Editors Reads Verdict
Amis's most structurally complex novel — a murder mystery told backward, in which the victim engineers her own killing and the narrator is complicit. The nuclear dread of the late 1980s runs beneath the London scenes like a ground bass.
What We Loved
- The formal conceit — a victim who arranges her own murder — is executed with rigour and not merely deployed as a trick
- Keith Talent is one of Amis's greatest characters: a darts-obsessed petty criminal who is both monstrous and oddly sympathetic
- The nuclear dread of 1999 London gives the novel a historical specificity that transcends its postmodern framework
Minor Drawbacks
- The novel's length and formal self-consciousness make demands on the reader that not everyone will find rewarded
- Nicola Six as a character has divided readers — some find her agency compelling, others find her function as femme fatale retrograde
Key Takeaways
- → The postmodern novel can use its formal self-consciousness as a vehicle for genuine emotion rather than as a substitute for it
- → The nuclear dread of the Cold War era was not abstract but ambient — it shaped the consciousness of a generation
- → A victim who chooses her fate reframes the entire genre of the murder mystery
| Author | Martin Amis |
|---|---|
| Publisher | Vintage |
| Pages | 469 |
| Published | January 1, 1989 |
| Language | English |
| Genre | Literary Fiction |
| Difficulty | Advanced |
| Best For | Literary fiction readers who enjoy formal ambition and postmodern structure, and Amis readers who want his most complex and ambitious work. |
Nicola Six
Nicola Six is 34 and has always known she will be murdered before she turns 35. She has lived with this knowledge long enough to have made her peace with it and to have decided to engineer it — to choose the man, the time, the circumstances. She has the gift of knowing: she knows things that come true. This comes true.

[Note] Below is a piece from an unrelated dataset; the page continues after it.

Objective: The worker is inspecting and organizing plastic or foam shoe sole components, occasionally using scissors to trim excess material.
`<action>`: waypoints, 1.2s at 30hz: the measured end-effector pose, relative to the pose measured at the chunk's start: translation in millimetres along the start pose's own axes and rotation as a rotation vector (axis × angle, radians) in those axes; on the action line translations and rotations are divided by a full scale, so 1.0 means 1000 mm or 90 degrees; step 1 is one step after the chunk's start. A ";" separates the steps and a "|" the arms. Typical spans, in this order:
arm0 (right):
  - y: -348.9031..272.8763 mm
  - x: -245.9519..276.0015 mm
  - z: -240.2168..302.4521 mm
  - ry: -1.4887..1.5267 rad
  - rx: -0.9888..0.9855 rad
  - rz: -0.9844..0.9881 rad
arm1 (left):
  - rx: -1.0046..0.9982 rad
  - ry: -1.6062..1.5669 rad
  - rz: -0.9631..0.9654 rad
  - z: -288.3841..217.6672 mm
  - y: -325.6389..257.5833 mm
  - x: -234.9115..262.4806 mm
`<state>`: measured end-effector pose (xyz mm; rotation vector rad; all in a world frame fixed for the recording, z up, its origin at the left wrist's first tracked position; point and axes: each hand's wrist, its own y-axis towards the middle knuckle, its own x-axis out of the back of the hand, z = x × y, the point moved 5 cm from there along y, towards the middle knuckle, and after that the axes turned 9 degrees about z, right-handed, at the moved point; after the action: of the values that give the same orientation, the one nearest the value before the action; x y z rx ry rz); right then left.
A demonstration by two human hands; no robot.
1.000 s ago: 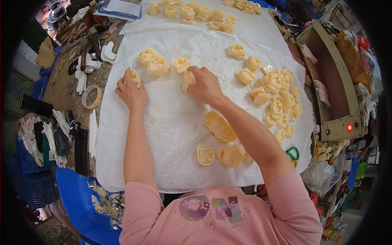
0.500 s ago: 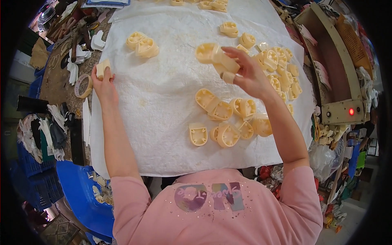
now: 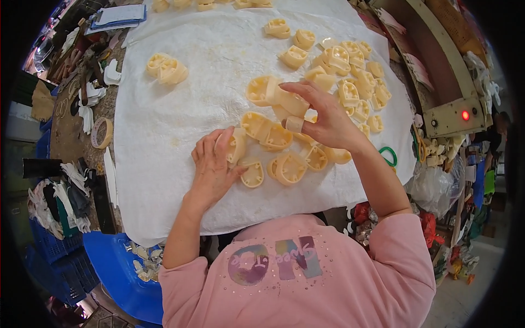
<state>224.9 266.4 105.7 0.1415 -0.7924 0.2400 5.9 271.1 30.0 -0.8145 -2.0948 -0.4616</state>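
My right hand point(image 3: 327, 121), with tape round a finger, grips a joined pair of cream plastic shells point(image 3: 263, 91) above the cloth, thumb and fingers on opposite sides. One shell of that pair sticks out to the left, its hollow side showing. My left hand point(image 3: 212, 164) has its fingers round a single cream plastic shell point(image 3: 237, 146) low over the cloth, partly hiding it. Just beside its thumb lies a D-shaped cream shell point(image 3: 252, 174). Between the hands lie a joined pair of shells point(image 3: 268, 132) and several more point(image 3: 288, 168).
White cloth point(image 3: 158, 131) covers the table. A pile of cream shells point(image 3: 358, 82) spreads at right; another pair point(image 3: 166, 69) lies far left. Tape roll point(image 3: 102, 133) and clipboard point(image 3: 117, 16) sit left. A blue tub point(image 3: 109, 268) stands below left, and a long metal box point(image 3: 437, 82) runs along the right.
My left hand has come from the table's left edge to the near middle, bringing its shell beside the others. My right hand still holds its pair, slightly lower. The view has shifted a little.
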 end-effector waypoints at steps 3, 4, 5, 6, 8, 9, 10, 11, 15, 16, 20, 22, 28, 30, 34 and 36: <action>-0.007 -0.001 0.001 -0.034 0.044 -0.029 | 0.020 -0.068 -0.095 0.018 -0.005 0.002; -0.009 -0.002 0.001 -0.034 0.043 -0.031 | 0.018 -0.066 -0.093 0.018 -0.006 0.003; -0.011 -0.001 0.001 -0.015 0.034 -0.031 | 0.021 -0.045 -0.074 0.017 -0.005 0.003; -0.012 -0.001 0.001 0.004 0.027 -0.029 | 0.027 -0.023 -0.058 0.016 -0.005 0.004; -0.016 -0.002 -0.003 0.005 0.015 -0.019 | 0.011 0.013 -0.037 0.010 -0.004 -0.005; -0.017 -0.003 -0.005 0.007 -0.002 -0.009 | -0.006 0.047 -0.013 0.008 -0.004 -0.011; -0.017 -0.004 -0.002 0.008 0.001 -0.011 | -0.005 0.051 -0.014 0.011 -0.006 -0.011; -0.017 -0.004 0.000 0.020 0.002 -0.008 | -0.002 0.055 -0.002 0.015 -0.007 -0.010; -0.024 -0.003 0.008 -0.004 0.049 -0.044 | 0.021 -0.030 -0.016 0.010 -0.009 -0.005; -0.026 -0.003 0.009 -0.005 0.050 -0.048 | 0.018 -0.028 -0.017 0.009 -0.008 -0.001; -0.034 -0.008 0.005 -0.002 0.078 -0.012 | 0.030 0.053 -0.086 -0.012 0.001 0.025; -0.038 -0.009 0.009 -0.013 0.100 0.004 | 0.021 0.033 -0.065 -0.031 0.010 0.031; -0.049 -0.011 0.027 -0.060 0.133 0.077 | -0.179 -0.113 -0.012 -0.060 0.034 0.024; -0.056 0.002 0.021 0.036 0.159 0.060 | -0.086 -0.163 -0.063 -0.051 0.029 0.032; -0.066 0.025 -0.003 0.005 0.102 -0.086 | 0.001 -0.137 -0.078 -0.028 0.017 0.048; -0.065 0.027 -0.016 -0.072 -0.005 -0.084 | 0.026 0.040 0.012 -0.029 0.014 0.048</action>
<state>271.3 211.7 112.1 0.2007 -0.8925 0.1052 10.4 282.6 86.3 -0.7851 -2.0311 -0.4269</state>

Sam Young, an American writer in London on an exchange arrangement, witnesses the events and narrates them to us, with the awareness that he is watching something arranged. He has found Nicola’s diary. He knows the outcome. The novel is his account of the mechanics of a pre-arranged murder.
Keith Talent
Keith Talent is one of Amis’s greatest achievements: a man of comprehensive awfulness — he cheats at darts, defrauds his employers, beats his wife — who is also funny, and who has one genuine gift, which is darts. His relationship with Nicola, whom he plans to murder because she has led him to believe he should, and with Guy Clinch, the wealthy innocent who is also in love with her, is the novel’s triangle.
London Fields was published in 1989 and shortlisted for the Booker Prize, which it did not win — reportedly because two of the judges objected to its treatment of women. It remains Amis’s most structurally ambitious novel.
Our rating: 4.1/5 — Amis’s most structurally daring novel; Keith Talent is worth the price of admission alone.
Reading Guides
Frequently Asked Questions
What is "London Fields" about?
London, 1999. Nicola Six knows she is going to be murdered. She has always known it, the way she knows other things: as fact. She chooses her murderer from among the men in her orbit — Keith Talent, a professional darts player and petty criminal; Guy Clinch, a wealthy innocent. Sam Young, an American writer, narrates what he witnesses. Amis's most formally ambitious novel — noir, apocalypse, postmodernism.
Who should read "London Fields"?
Literary fiction readers who enjoy formal ambition and postmodern structure, and Amis readers who want his most complex and ambitious work.
What are the key takeaways from "London Fields"?
The postmodern novel can use its formal self-consciousness as a vehicle for genuine emotion rather than as a substitute for it The nuclear dread of the Cold War era was not abstract but ambient — it shaped the consciousness of a generation A victim who chooses her fate reframes the entire genre of the murder mystery
Is "London Fields" worth reading?
Amis's most structurally complex novel — a murder mystery told backward, in which the victim engineers her own killing and the narrator is complicit. The nuclear dread of the late 1980s runs beneath the London scenes like a ground bass.